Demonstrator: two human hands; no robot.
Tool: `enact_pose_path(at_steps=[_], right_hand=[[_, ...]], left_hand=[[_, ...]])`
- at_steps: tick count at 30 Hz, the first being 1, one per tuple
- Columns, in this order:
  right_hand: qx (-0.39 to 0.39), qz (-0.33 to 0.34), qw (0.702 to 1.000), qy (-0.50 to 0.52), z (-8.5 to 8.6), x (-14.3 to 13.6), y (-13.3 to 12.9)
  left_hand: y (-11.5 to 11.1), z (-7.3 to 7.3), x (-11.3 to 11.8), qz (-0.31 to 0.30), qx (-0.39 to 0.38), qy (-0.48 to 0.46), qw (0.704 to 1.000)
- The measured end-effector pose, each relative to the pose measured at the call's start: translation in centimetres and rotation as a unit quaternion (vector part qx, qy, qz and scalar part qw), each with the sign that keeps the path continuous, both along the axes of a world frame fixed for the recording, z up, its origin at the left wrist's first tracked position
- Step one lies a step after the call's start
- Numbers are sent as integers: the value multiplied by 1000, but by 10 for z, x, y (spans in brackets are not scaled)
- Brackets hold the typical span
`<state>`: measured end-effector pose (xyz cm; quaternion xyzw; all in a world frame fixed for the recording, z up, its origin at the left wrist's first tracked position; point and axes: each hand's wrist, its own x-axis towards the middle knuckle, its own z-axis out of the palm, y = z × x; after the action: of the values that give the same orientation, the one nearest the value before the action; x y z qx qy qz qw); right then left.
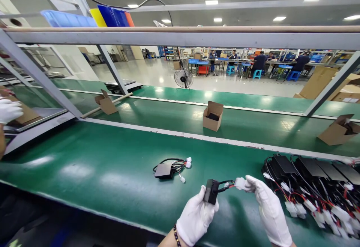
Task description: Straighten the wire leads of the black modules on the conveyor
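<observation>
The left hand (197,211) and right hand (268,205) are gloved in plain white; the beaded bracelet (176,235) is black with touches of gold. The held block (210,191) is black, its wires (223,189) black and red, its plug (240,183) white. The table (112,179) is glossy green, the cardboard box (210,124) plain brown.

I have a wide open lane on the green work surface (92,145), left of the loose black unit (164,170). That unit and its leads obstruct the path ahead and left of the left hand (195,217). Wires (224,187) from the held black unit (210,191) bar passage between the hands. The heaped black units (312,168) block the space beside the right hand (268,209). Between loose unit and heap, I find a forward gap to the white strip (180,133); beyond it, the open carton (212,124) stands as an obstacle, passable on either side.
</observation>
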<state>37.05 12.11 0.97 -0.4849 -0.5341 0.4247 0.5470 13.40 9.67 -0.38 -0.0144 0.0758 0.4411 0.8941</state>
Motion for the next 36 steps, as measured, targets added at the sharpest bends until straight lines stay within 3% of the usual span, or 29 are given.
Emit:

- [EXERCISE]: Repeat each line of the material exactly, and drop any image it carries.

- [TASK RESULT]:
Demonstrator: two human hands; no robot.
Tool: `enact_pose_path(at_steps=[_], right_hand=[[_, ...]], left_hand=[[_, ...]])`
- at_steps: tick count at 30 Hz, the first being 1, one per tuple
- Columns, in this order:
  right_hand: qx (-0.39 to 0.39), qz (-0.33 to 0.34), qw (0.702 to 1.000), qy (-0.50 to 0.52), z (-8.5 to 8.6), x (-14.3 to 13.6), y (-13.3 to 12.9)
  left_hand: y (-11.5 to 11.1), z (-7.3 to 7.3), x (-11.3 to 11.8), qz (-0.31 to 0.30), qx (-0.39 to 0.38), qy (-0.48 to 0.46), qw (0.704 to 1.000)
- The measured end-effector pose, each relative to the pose measured at the call's start: translation in centimetres and rotation as a unit quaternion (vector part qx, qy, qz and scalar part qw), each with the sign that keeps the path continuous, both along the axes of a world frame fixed for the recording, z up, its origin at the left wrist's first tracked position
- Step one lies a step after the call's start
- Numbers are sent as integers: the value multiplied by 1000, but by 10 for z, x, y (spans in brackets are not scaled)
- Brackets hold the typical span
`<state>`: measured end-effector pose (xyz cm; quaternion xyzw; all in a world frame fixed for the recording, z up, its origin at the left wrist's first tracked position; point and axes: each hand's wrist, its own x-axis towards the middle knuckle, its own z-axis out of the palm, y = z × x; after the action: of the values that give the same orientation, the one nearest the value before the action; x y z qx qy qz qw); right then left.
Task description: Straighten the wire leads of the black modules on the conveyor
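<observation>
The left hand (197,211) and right hand (268,205) are gloved in plain white; the beaded bracelet (176,235) is black with touches of gold. The held block (210,191) is black, its wires (223,189) black and red, its plug (240,183) white. The table (112,179) is glossy green, the cardboard box (210,124) plain brown.

I have a wide open lane on the green work surface (92,145), left of the loose black unit (164,170). That unit and its leads obstruct the path ahead and left of the left hand (195,217). Wires (224,187) from the held black unit (210,191) bar passage between the hands. The heaped black units (312,168) block the space beside the right hand (268,209). Between loose unit and heap, I find a forward gap to the white strip (180,133); beyond it, the open carton (212,124) stands as an obstacle, passable on either side.
</observation>
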<state>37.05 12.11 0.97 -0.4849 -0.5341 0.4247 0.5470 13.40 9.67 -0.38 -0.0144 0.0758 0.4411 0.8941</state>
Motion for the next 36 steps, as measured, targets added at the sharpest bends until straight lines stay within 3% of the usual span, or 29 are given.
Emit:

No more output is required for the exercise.